(Extracted records Opens)
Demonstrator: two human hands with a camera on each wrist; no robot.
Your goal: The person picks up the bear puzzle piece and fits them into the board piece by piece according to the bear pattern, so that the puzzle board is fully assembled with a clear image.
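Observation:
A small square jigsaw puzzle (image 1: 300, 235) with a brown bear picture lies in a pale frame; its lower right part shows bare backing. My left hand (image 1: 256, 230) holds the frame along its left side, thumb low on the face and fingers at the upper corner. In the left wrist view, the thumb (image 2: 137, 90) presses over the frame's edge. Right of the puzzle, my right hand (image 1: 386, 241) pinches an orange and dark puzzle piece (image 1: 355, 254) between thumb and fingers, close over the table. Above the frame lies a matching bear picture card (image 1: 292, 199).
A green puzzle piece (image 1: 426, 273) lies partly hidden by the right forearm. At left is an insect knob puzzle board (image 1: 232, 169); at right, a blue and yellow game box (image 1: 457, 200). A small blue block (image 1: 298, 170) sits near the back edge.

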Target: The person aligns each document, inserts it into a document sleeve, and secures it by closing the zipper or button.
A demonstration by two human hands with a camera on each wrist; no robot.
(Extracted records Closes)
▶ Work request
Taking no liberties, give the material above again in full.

▶ Result of this exercise
Demonstrator: two human hands with a camera on each wrist; no robot.
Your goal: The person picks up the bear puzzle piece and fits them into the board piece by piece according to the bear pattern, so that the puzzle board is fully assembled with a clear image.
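Observation:
A small square jigsaw puzzle (image 1: 300, 235) with a brown bear picture lies in a pale frame; its lower right part shows bare backing. My left hand (image 1: 256, 230) holds the frame along its left side, thumb low on the face and fingers at the upper corner. In the left wrist view, the thumb (image 2: 137, 90) presses over the frame's edge. Right of the puzzle, my right hand (image 1: 386, 241) pinches an orange and dark puzzle piece (image 1: 355, 254) between thumb and fingers, close over the table. Above the frame lies a matching bear picture card (image 1: 292, 199).
A green puzzle piece (image 1: 426, 273) lies partly hidden by the right forearm. At left is an insect knob puzzle board (image 1: 232, 169); at right, a blue and yellow game box (image 1: 457, 200). A small blue block (image 1: 298, 170) sits near the back edge.
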
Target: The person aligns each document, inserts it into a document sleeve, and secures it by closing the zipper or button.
A demonstration by two human hands with a camera on each wrist; no robot.

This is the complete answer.